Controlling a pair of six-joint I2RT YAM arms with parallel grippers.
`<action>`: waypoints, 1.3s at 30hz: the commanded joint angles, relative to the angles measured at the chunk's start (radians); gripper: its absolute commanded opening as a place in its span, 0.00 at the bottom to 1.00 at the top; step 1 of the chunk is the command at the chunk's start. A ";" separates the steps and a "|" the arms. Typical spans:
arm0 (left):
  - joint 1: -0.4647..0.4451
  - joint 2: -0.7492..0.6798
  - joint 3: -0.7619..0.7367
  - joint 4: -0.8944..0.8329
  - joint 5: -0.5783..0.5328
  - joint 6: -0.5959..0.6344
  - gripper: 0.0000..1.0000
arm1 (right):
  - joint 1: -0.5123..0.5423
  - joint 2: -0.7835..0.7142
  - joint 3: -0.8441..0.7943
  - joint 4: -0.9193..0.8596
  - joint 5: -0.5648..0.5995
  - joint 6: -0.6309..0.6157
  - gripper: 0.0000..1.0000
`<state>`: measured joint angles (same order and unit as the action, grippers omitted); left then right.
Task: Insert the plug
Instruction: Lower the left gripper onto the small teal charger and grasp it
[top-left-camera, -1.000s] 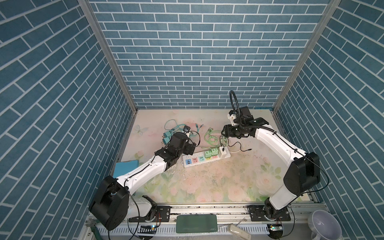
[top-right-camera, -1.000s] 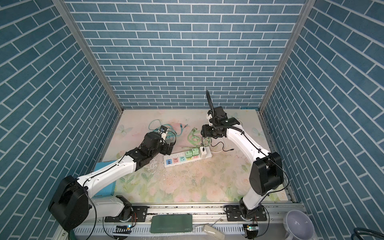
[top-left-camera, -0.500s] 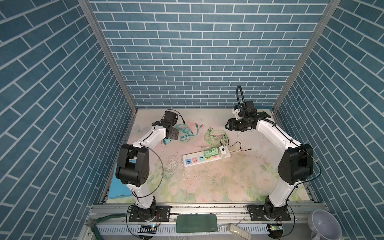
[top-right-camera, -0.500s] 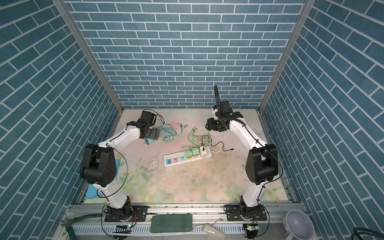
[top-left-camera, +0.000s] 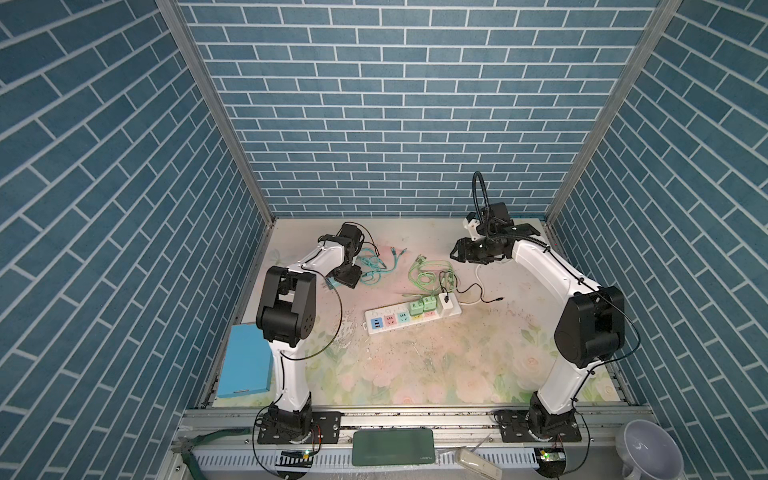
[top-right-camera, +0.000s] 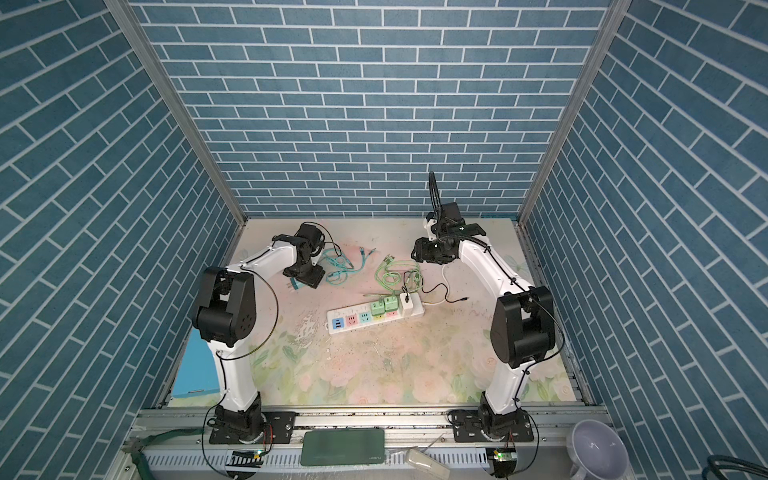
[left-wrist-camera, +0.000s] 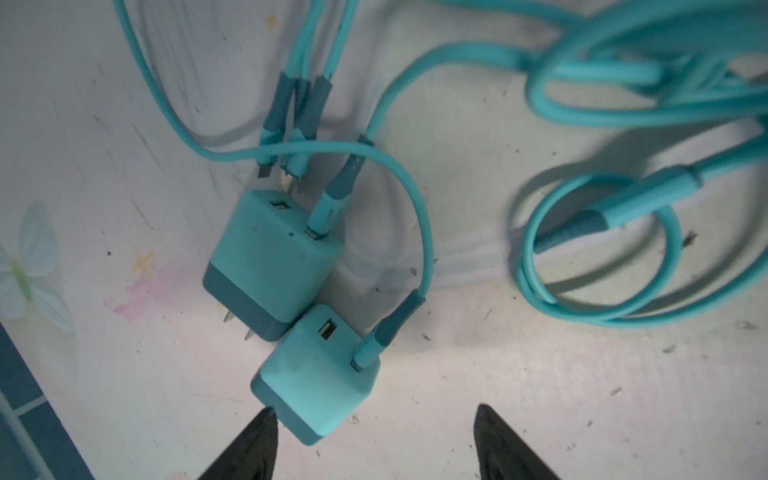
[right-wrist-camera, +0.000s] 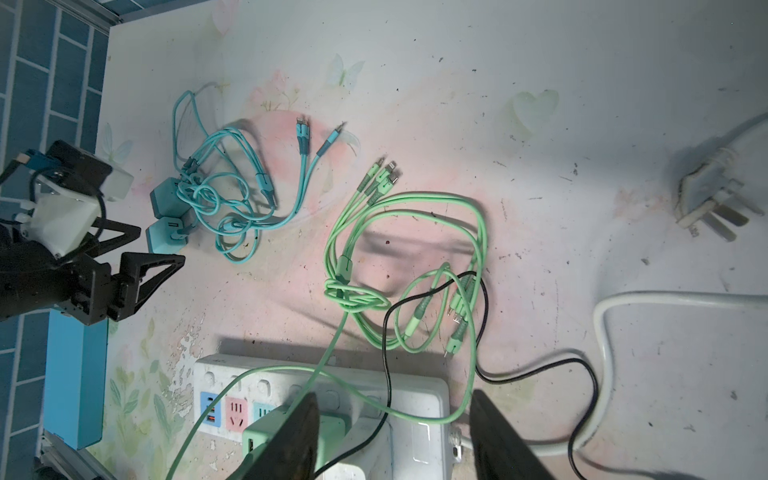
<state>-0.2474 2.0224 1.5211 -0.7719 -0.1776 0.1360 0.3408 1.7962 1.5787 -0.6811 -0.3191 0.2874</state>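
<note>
Altogether two teal plugs (left-wrist-camera: 270, 257) lie loose, two green plugs (top-left-camera: 415, 308) sit inserted.

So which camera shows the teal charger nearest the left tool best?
Left wrist: the charger sits close and sharp, ports visible. Right wrist shows it small by the left tool; both top views barely show it.

Left tool (left-wrist-camera: 374, 409) swung over to teal charger (left-wrist-camera: 320, 386).

Both top views: bright, even light, sharp; walls (top-left-camera: 104, 166) splay at edges. Left wrist view: teal plug (left-wrist-camera: 316, 374) sharp, cables (left-wrist-camera: 623, 72) at upper right blurred. Right wrist view: soft shadows beneath green cable (right-wrist-camera: 347, 293).
</note>
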 joint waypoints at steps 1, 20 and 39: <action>0.010 0.007 0.013 -0.038 0.010 0.024 0.75 | -0.006 -0.020 -0.014 -0.014 -0.017 -0.025 0.58; 0.070 0.078 0.075 -0.035 0.039 0.131 0.75 | -0.011 -0.030 -0.027 -0.002 -0.016 -0.018 0.56; 0.074 0.116 0.099 -0.122 0.070 0.145 0.63 | -0.011 -0.063 -0.055 0.008 0.001 -0.004 0.56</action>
<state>-0.1802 2.1612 1.6501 -0.8612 -0.1291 0.2813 0.3332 1.7683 1.5532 -0.6727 -0.3195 0.2878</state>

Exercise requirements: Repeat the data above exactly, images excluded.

Answer box:
Controlling a pair of six-joint I2RT YAM arms with parallel grippers.
`<action>`: waypoints, 1.3s at 30hz: the commanded joint angles, relative to the angles measured at the chunk's start (radians); gripper: its absolute commanded opening as a place in its span, 0.00 at the bottom to 1.00 at the top; step 1 of the chunk is the command at the chunk's start. A ";" separates the steps and a "|" the arms. Typical spans:
arm0 (left):
  - joint 1: -0.4647..0.4451
  - joint 2: -0.7492..0.6798
  - joint 3: -0.7619..0.7367
  - joint 4: -0.8944..0.8329
  - joint 5: -0.5783..0.5328
  - joint 6: -0.5959..0.6344
  - gripper: 0.0000..1.0000
arm1 (right):
  - joint 1: -0.5123..0.5423
  - joint 2: -0.7835..0.7142
  - joint 3: -0.8441..0.7943
  - joint 4: -0.9193..0.8596
  - joint 5: -0.5648..0.5995
  - joint 6: -0.6309..0.6157
  - gripper: 0.0000..1.0000
`<state>`: measured joint angles (same order and unit as the action, grippers omitted); left then right.
Task: Insert the plug
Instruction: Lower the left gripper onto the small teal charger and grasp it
[top-left-camera, -1.000s] 
[top-right-camera, -1.000s] 
[top-left-camera, -0.500s] 
[top-right-camera, -0.500s] 
[top-left-camera, +0.000s] 
[top-right-camera, +0.000s] 
[left-wrist-camera, +0.000s] 
[right-wrist-camera, +0.000s] 
<state>-0.2474 2.0224 1.5211 -0.7719 -0.1776 0.1360 0.3408 1.7962 1.5787 -0.6811 -0.3191 0.2874</state>
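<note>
Altogether two teal plugs (left-wrist-camera: 270, 257) lie loose, two green plugs (top-left-camera: 415, 308) sit inserted.

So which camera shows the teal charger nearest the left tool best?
Left wrist: the charger sits close and sharp, ports visible. Right wrist shows it small by the left tool; both top views barely show it.

Left tool (left-wrist-camera: 374, 409) swung over to teal charger (left-wrist-camera: 320, 386).

Both top views: bright, even light, sharp; walls (top-left-camera: 104, 166) splay at edges. Left wrist view: teal plug (left-wrist-camera: 316, 374) sharp, cables (left-wrist-camera: 623, 72) at upper right blurred. Right wrist view: soft shadows beneath green cable (right-wrist-camera: 347, 293).
</note>
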 joint waypoints at steps 1, 20 and 39: <action>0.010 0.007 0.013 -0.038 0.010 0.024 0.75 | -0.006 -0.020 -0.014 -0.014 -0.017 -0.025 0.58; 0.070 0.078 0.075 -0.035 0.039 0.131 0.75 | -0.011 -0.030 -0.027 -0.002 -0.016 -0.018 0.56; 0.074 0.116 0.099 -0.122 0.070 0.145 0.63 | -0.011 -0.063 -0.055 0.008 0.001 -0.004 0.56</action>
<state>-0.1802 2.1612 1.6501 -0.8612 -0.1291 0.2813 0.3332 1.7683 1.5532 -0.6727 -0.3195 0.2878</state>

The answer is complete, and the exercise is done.